[cap-talk] Webkeys vs. the web

Rob Meijer capibara at xs4all.nl
Tue Mar 24 17:39:43 EDT 2009

On Tue, March 24, 2009 20:02, David-Sarah Hopwood wrote:
> Rob Meijer wrote:
>> On Mon, March 23, 2009 21:22, Stiegler, Marc D wrote:
>>> I am presuming that the service would be using the "forgot your
>>> password"
>>> protocol anyway for people who forget their password. In which case,
>>> there
>>> is no increase in vulnerability: an attacker who has the prerequisite
>>> mitm
>>> authority can always simply run this attack against you anyway, just by
>>> clicking "forgot my password" button for you :-)
>> I am surprised that you would consider name/password authentication at
>> all.
>> If there is a need for proof of identity, client certificates would IMHO
>> be the preferred tool for this.
> Cripes, no. Client certificates have an unusable browser UI.

What makes you conclude this, when compared to name/password proof of
identity? Remembering numerous site/username/password combinations is a
usability nightmare when compared to using a client certificate IMHO.

I wonder if we have the same frame of reference with respect to numbers.
If you feel the number of systems a user trusts with its identity
outnumbers the number of site/username/password combinations, that may be
the source of our disagreement on this point, given that in my frame of
reference the site/username/password combinations seem to greatly
outnumber the number of systems I would work from.

> Besides, they
> don't solve the problem of allowing use from another browser, or from a
> cybercafe.

As I stated in my previous post, I feel strongly that no usable technology
exists that can be trusted to such an extend as to use any proof of
identity from an untrusted computer.
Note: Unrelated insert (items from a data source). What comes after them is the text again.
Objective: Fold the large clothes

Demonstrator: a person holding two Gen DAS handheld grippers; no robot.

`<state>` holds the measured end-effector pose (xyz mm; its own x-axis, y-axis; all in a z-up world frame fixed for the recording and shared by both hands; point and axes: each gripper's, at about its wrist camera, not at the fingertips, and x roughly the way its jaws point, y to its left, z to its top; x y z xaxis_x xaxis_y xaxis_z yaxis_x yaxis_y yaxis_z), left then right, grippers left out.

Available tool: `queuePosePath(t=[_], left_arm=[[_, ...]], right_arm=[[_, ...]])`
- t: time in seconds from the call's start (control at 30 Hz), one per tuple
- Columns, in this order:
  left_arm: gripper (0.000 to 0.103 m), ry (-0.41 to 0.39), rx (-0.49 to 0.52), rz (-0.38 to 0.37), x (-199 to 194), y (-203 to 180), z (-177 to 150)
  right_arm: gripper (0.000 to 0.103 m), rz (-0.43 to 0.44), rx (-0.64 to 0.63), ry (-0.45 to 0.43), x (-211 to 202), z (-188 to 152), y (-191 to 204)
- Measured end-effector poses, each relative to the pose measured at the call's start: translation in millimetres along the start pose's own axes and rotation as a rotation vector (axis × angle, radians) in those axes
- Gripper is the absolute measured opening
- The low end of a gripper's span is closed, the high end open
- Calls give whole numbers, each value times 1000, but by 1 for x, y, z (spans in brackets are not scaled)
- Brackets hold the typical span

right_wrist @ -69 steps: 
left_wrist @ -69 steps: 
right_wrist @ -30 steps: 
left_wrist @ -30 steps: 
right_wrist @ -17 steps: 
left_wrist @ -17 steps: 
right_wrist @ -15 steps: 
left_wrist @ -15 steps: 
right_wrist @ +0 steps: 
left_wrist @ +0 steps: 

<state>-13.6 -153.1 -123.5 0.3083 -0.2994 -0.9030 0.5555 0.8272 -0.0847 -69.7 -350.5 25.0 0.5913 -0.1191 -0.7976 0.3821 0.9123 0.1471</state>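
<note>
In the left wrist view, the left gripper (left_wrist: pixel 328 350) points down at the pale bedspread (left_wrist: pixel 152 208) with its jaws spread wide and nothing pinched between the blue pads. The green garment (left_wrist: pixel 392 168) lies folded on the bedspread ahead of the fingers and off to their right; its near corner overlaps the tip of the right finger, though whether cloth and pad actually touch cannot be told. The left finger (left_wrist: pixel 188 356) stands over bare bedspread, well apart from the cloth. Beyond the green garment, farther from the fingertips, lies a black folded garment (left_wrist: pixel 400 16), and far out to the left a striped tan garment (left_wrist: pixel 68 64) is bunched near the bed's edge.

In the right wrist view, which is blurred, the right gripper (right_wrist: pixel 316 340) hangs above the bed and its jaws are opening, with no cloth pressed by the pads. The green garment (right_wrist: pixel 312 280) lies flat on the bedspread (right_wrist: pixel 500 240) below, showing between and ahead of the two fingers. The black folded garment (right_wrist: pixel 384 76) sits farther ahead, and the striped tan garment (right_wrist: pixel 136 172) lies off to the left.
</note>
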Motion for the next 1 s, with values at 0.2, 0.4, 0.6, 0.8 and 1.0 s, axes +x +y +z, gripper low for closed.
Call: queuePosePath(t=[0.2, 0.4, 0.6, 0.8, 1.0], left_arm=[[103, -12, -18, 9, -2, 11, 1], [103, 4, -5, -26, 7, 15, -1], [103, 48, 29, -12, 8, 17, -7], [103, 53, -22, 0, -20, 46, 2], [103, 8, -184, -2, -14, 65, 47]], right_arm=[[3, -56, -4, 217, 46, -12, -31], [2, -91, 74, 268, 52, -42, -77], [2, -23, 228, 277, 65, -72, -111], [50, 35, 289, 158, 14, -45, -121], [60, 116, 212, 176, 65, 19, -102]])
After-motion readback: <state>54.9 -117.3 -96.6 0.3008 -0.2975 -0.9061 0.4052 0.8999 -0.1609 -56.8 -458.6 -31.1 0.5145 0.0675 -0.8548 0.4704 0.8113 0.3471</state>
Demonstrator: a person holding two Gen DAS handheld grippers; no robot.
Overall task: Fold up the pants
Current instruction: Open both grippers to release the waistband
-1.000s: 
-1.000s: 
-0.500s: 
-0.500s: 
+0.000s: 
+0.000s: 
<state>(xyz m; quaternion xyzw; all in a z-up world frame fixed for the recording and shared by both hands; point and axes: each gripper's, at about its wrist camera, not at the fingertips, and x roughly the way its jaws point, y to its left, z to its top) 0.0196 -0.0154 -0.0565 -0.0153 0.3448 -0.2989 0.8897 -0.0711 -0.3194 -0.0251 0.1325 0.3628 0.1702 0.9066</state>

User identity for one often provides
to course a authority granularity to grant to an untrusted PC. Next to
this, the only way to revoke the authority is to change the password
before the controller of the untrusted PC does. From a least authority
view we should neither be using username/password combinations nor client
certificates from an untrusted PC.

I feel that smartphones could provide a good way forward, where we should
aim for a solution that allows one to delegate a single session sub
authority membrane to be delegated to the cybercafe system from the
smartphone. If you get that part right, you don't need to use identity on
the untrusted system, and the partial authority given to the untrusted
system would fully adhere to POLA.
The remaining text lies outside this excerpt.